TASK ITEM: Below is a set of records; print all of them exactly as written.

====================

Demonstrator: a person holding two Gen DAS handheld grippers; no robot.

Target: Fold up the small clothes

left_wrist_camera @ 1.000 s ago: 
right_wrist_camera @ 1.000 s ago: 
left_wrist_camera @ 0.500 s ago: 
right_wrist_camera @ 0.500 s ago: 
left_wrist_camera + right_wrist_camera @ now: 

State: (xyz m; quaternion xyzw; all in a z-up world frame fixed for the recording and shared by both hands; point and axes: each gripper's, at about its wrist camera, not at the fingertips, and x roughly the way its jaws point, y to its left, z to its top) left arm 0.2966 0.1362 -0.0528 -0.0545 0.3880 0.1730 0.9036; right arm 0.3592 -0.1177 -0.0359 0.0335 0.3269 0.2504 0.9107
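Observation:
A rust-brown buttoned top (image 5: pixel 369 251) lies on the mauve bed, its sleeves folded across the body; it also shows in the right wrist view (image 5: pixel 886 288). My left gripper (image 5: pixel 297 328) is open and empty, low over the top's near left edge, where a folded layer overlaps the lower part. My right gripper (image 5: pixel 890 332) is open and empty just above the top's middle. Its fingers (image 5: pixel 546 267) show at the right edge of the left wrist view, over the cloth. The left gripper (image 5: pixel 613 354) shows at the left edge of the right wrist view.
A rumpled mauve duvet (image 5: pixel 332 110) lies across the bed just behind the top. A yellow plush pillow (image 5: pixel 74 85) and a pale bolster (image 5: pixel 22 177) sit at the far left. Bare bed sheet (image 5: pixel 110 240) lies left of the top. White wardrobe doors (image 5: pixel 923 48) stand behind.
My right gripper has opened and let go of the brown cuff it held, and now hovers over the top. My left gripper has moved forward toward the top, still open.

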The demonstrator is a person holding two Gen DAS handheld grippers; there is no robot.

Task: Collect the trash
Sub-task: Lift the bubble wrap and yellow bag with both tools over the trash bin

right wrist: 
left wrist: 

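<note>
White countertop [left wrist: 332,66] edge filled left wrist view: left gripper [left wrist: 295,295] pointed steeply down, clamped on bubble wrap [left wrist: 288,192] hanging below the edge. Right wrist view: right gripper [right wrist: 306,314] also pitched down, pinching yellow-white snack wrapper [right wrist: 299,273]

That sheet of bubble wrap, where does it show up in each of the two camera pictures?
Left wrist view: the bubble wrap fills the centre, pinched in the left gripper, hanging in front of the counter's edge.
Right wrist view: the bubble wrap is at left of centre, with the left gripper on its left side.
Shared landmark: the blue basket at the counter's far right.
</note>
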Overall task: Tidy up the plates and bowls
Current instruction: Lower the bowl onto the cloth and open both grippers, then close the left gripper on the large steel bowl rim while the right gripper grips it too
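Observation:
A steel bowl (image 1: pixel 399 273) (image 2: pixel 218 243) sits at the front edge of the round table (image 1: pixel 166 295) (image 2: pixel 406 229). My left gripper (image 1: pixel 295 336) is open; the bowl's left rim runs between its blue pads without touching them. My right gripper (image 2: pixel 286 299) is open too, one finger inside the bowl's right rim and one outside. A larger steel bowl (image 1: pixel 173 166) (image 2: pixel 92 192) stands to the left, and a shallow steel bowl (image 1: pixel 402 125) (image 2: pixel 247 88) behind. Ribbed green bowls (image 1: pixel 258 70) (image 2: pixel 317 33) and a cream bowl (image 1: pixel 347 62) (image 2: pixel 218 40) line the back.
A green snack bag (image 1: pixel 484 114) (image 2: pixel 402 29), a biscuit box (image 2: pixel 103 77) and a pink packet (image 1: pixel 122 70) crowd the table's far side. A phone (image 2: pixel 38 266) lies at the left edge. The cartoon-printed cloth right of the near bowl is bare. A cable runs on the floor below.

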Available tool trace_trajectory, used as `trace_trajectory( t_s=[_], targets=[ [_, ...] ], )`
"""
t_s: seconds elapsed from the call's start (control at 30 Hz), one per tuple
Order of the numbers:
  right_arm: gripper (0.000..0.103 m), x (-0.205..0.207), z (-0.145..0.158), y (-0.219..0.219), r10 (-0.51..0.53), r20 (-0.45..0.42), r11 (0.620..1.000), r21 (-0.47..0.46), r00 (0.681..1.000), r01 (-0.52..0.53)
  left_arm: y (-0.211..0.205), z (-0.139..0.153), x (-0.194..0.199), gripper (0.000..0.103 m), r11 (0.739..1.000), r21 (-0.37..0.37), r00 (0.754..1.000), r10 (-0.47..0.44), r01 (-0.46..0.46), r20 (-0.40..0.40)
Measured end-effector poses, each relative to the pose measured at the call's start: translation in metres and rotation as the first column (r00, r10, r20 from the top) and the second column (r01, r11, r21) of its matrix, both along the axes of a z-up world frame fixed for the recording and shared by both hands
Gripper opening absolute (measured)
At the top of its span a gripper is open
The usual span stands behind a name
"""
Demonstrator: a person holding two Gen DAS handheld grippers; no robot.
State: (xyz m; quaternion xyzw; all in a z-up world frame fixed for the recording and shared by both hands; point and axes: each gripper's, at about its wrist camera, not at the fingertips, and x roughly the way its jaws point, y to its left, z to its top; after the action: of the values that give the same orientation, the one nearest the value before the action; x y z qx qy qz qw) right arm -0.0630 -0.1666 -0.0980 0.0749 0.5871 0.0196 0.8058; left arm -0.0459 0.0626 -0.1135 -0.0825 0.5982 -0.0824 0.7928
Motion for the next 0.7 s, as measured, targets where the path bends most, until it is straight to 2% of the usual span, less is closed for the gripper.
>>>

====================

PROBLEM SOLUTION:
Demonstrator: a person holding two Gen DAS handheld grippers; no robot.

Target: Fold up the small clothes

left_wrist_camera @ 1.000 s ago: 
right_wrist_camera @ 1.000 s ago: 
left_wrist_camera @ 0.500 s ago: 
right_wrist_camera @ 0.500 s ago: 
left_wrist_camera + right_wrist_camera @ now: 

State: (xyz m; quaternion xyzw; all in a z-up world frame fixed for the recording and shared by both hands; point and axes: each gripper's, at about its wrist camera, not at the fingertips, and x roughly the way its jaws point, y to its left, z to its top) left arm 0.2966 0.1362 -0.0528 -0.0545 0.3880 0.1730 0.9036; right arm 0.3592 -0.1177 -0.0359 0.0335 0.3269 0.2504 0.9107
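Observation:
A rust-brown buttoned top (image 5: pixel 369 251) lies on the mauve bed, its sleeves folded across the body; it also shows in the right wrist view (image 5: pixel 886 288). My left gripper (image 5: pixel 297 328) is open and empty, low over the top's near left edge, where a folded layer overlaps the lower part. My right gripper (image 5: pixel 890 332) is open and empty just above the top's middle. Its fingers (image 5: pixel 546 267) show at the right edge of the left wrist view, over the cloth. The left gripper (image 5: pixel 613 354) shows at the left edge of the right wrist view.
A rumpled mauve duvet (image 5: pixel 332 110) lies across the bed just behind the top. A yellow plush pillow (image 5: pixel 74 85) and a pale bolster (image 5: pixel 22 177) sit at the far left. Bare bed sheet (image 5: pixel 110 240) lies left of the top. White wardrobe doors (image 5: pixel 923 48) stand behind.
My right gripper has opened and let go of the brown cuff it held, and now hovers over the top. My left gripper has moved forward toward the top, still open.
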
The demonstrator is a person holding two Gen DAS handheld grippers; there is no robot.

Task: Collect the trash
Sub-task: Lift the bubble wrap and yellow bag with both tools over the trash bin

right wrist: 
left wrist: 

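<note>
White countertop [left wrist: 332,66] edge filled left wrist view: left gripper [left wrist: 295,295] pointed steeply down, clamped on bubble wrap [left wrist: 288,192] hanging below the edge. Right wrist view: right gripper [right wrist: 306,314] also pitched down, pinching yellow-white snack wrapper [right wrist: 299,273]

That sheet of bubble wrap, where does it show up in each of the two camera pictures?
Left wrist view: the bubble wrap fills the centre, pinched in the left gripper, hanging in front of the counter's edge.
Right wrist view: the bubble wrap is at left of centre, with the left gripper on its left side.
Shared landmark: the blue basket at the counter's far right.
</note>
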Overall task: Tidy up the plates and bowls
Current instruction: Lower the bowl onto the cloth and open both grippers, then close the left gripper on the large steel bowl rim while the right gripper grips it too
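Observation:
A steel bowl (image 1: pixel 399 273) (image 2: pixel 218 243) sits at the front edge of the round table (image 1: pixel 166 295) (image 2: pixel 406 229). My left gripper (image 1: pixel 295 336) is open; the bowl's left rim runs between its blue pads without touching them. My right gripper (image 2: pixel 286 299) is open too, one finger inside the bowl's right rim and one outside. A larger steel bowl (image 1: pixel 173 166) (image 2: pixel 92 192) stands to the left, and a shallow steel bowl (image 1: pixel 402 125) (image 2: pixel 247 88) behind. Ribbed green bowls (image 1: pixel 258 70) (image 2: pixel 317 33) and a cream bowl (image 1: pixel 347 62) (image 2: pixel 218 40) line the back.
A green snack bag (image 1: pixel 484 114) (image 2: pixel 402 29), a biscuit box (image 2: pixel 103 77) and a pink packet (image 1: pixel 122 70) crowd the table's far side. A phone (image 2: pixel 38 266) lies at the left edge. The cartoon-printed cloth right of the near bowl is bare. A cable runs on the floor below.
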
Available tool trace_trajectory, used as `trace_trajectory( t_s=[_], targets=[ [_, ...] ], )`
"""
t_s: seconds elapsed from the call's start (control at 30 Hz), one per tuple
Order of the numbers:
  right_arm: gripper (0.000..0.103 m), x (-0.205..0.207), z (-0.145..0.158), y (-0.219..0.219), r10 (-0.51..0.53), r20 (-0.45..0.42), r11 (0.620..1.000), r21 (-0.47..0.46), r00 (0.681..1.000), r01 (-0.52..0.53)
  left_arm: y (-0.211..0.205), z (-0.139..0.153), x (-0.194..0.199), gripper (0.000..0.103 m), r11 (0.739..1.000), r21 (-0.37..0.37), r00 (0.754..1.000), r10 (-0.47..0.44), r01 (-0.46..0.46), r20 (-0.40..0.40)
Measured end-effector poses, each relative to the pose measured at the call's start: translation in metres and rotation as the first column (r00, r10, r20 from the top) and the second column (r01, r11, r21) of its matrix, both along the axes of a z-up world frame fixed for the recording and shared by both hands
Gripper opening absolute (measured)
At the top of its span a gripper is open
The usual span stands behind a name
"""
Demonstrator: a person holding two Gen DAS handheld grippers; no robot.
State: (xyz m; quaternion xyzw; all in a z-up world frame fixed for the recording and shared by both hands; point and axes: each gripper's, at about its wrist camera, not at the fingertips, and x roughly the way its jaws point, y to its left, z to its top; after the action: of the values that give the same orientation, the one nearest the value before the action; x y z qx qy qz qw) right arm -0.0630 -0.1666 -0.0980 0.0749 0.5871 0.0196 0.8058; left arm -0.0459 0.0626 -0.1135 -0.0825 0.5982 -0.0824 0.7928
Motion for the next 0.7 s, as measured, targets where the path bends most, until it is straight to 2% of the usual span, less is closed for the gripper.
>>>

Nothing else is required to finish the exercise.